Tune in as Drs. C. Michael Gibson and Deepak Bhatt from the Harvard Medical School discuss their experiences managing patients with cardiovascular disease during the COVID-19 pandemic along with the evidence that’s been accumulated about the interplay between COVID-19 and cardiovascular disease.
COVID-19 & Cardiovascular Considerations
COVID-19 & Cardiovascular Considerations
Welcome to CME on ReachMD. This special activity focusing on COVID-19 is part of a special series titled COVID-19: Clinical Considerations provided by Medtelligence.
Prior to beginning the activity, please be sure to review the faculty as well as the Learning Objectives.

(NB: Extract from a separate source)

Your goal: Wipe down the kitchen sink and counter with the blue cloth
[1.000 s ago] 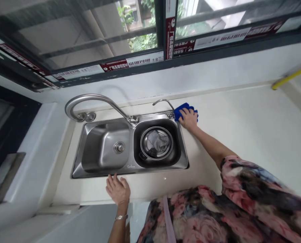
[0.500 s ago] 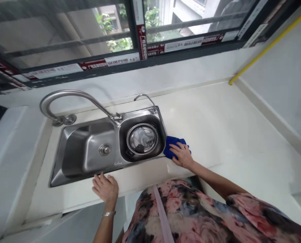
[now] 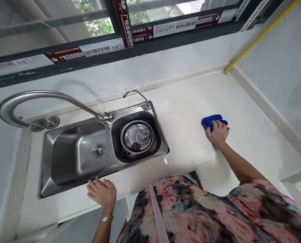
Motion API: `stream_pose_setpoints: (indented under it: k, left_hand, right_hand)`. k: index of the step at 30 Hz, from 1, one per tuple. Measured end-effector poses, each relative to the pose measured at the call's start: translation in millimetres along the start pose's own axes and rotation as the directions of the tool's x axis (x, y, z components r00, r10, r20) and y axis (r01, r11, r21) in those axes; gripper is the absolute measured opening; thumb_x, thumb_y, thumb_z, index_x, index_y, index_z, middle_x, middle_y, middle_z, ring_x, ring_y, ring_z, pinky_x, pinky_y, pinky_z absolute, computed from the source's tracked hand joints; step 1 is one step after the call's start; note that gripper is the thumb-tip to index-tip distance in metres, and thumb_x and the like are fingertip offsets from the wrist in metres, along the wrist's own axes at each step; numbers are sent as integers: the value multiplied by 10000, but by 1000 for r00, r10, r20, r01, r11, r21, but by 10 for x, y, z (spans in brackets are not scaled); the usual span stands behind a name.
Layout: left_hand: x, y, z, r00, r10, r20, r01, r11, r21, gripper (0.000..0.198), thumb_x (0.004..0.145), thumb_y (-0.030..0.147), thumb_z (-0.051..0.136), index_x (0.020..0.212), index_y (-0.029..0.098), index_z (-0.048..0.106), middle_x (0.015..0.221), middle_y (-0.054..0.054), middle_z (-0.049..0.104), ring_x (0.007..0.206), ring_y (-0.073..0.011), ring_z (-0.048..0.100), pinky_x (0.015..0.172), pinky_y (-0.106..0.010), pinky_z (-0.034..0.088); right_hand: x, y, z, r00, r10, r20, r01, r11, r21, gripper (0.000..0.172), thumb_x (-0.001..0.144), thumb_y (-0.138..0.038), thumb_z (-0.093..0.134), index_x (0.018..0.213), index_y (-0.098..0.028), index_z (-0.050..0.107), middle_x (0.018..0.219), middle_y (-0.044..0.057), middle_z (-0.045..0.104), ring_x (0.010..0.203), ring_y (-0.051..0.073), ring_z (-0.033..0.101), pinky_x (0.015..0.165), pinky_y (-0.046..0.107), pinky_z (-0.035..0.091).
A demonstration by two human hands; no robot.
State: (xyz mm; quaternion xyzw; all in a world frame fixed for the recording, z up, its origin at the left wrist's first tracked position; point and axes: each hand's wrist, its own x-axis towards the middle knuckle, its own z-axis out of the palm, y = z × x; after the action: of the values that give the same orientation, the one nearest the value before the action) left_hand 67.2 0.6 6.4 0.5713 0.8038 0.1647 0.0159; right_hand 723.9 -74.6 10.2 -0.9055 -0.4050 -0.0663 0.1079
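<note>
My right hand [image 3: 218, 134] presses a blue cloth [image 3: 211, 120] flat on the cream countertop [image 3: 185, 128], well to the right of the steel double sink [image 3: 64, 158]. The cloth sticks out beyond my fingers on the far side. My left hand [image 3: 102, 191] rests palm down, fingers spread, on the counter's front edge just before the sink's left basin, holding nothing. A silver bracelet sits on that wrist.
A tall curved tap [image 3: 39, 98] arches over the left basin and a small thin tap [image 3: 137, 96] stands behind the right basin, which holds a round steel strainer [image 3: 137, 136]. A window runs along the back wall. A yellow pipe [image 3: 253, 40] climbs the right corner.
My right hand has slid the blue cloth from the sink's back right corner, past its right rim, out to the right across the counter. My left hand stays on the front edge.
</note>
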Motion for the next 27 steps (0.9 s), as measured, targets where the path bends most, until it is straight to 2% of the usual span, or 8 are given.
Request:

In light of the current ongoing COVID-19 pandemic, we are providing information on the cardiovascular impact of COVID-19, consequences of COVID-19 infection in patients with established cardiovascular disease, and considerations for cardiovascular disease patients with and without COVID-19, healthcare workers, and health systems. Understanding the impact of the COVID-19 pandemic on cardiovascular health and on the cardiovascular community, in general, will be important for optimizing outcomes during this critical period. This is a Medtelligence CME program on ReachMD. I’m Dr. Deepak Bhatt and joining me today to explore the implications of managing cardiovascular disease in the setting of the COVID-19 pandemic is Dr. Mike Gibson, Professor of Medicine at Harvard Medical School. Welcome Mike.
Hey, Deepak, how are you?
I’m pretty well. Well, maybe the real question is how are you? I understand, Mike, that you have COVID-19 yourself, so you’re not just a physician dealing with COVID-19, you’re a patient?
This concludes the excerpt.